Exercise objective » Extract the data exactly, missing nothing.

+++

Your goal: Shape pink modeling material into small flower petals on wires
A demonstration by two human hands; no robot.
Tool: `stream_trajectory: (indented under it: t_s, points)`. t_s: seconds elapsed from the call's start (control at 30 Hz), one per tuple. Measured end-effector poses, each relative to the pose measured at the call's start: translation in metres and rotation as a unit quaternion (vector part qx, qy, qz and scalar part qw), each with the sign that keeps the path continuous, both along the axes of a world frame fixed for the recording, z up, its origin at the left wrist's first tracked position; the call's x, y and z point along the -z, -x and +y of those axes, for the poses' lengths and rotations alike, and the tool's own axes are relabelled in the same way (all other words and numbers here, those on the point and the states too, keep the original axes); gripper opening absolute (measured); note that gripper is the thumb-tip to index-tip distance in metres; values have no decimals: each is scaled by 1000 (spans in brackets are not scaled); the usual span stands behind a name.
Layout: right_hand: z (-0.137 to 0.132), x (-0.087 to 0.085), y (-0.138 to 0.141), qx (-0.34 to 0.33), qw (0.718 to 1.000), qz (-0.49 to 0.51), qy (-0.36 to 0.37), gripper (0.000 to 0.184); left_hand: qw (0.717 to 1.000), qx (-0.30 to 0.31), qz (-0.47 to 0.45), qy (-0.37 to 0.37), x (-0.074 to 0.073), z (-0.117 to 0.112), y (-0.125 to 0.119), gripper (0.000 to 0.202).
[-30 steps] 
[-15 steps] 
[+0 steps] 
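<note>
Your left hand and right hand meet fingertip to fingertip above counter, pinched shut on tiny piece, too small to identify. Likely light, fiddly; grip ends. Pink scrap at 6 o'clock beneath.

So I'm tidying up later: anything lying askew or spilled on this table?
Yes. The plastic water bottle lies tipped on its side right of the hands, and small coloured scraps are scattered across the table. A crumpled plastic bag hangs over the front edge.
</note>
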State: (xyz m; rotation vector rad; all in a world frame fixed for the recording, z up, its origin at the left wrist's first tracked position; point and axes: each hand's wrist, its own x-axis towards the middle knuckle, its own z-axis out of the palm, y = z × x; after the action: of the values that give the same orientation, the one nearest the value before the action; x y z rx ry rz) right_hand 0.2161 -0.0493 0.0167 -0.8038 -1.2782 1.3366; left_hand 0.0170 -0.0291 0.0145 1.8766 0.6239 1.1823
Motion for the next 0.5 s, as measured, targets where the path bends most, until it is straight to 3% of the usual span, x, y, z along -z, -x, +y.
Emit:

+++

Answer to this task »
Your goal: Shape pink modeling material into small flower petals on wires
A demonstration by two human hands; no robot.
Tool: `stream_trajectory: (indented under it: t_s, points)`. t_s: seconds elapsed from the call's start (control at 30 Hz), one per tuple. Measured end-effector poses, each relative to the pose measured at the call's start: translation in metres and rotation as a unit quaternion (vector part qx, qy, qz and scalar part qw), each with the sign that keeps the path continuous, both along the axes of a world frame fixed for the recording, z up, its origin at the left wrist's first tracked position; the call's x, y and z point along the -z, -x and +y of those axes, for the poses' lengths and rotations alike, and the tool's own axes are relabelled in the same way (all other words and numbers here, those on the point and the states too, keep the original axes); gripper opening absolute (measured); note that gripper is the thumb-tip to index-tip distance in metres; values have no decimals: each is scaled by 1000 (spans in brackets are not scaled); the usual span stands behind a name.
Layout: right_hand: z (-0.137 to 0.132), x (-0.087 to 0.085), y (-0.138 to 0.141), qx (-0.34 to 0.33), qw (0.718 to 1.000), qz (-0.49 to 0.51), qy (-0.36 to 0.37), gripper (0.000 to 0.184); left_hand: qw (0.717 to 1.000), qx (-0.30 to 0.31), qz (-0.47 to 0.45), qy (-0.37 to 0.37), x (-0.074 to 0.073), z (-0.117 to 0.112), y (-0.125 to 0.119), gripper (0.000 to 0.202).
[-30 steps] 
[-15 steps] 
[+0 steps] 
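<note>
Your left hand and right hand meet fingertip to fingertip above counter, pinched shut on tiny piece, too small to identify. Likely light, fiddly; grip ends. Pink scrap at 6 o'clock beneath.

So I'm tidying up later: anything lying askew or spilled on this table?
Yes. The plastic water bottle lies tipped on its side right of the hands, and small coloured scraps are scattered across the table. A crumpled plastic bag hangs over the front edge.
</note>
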State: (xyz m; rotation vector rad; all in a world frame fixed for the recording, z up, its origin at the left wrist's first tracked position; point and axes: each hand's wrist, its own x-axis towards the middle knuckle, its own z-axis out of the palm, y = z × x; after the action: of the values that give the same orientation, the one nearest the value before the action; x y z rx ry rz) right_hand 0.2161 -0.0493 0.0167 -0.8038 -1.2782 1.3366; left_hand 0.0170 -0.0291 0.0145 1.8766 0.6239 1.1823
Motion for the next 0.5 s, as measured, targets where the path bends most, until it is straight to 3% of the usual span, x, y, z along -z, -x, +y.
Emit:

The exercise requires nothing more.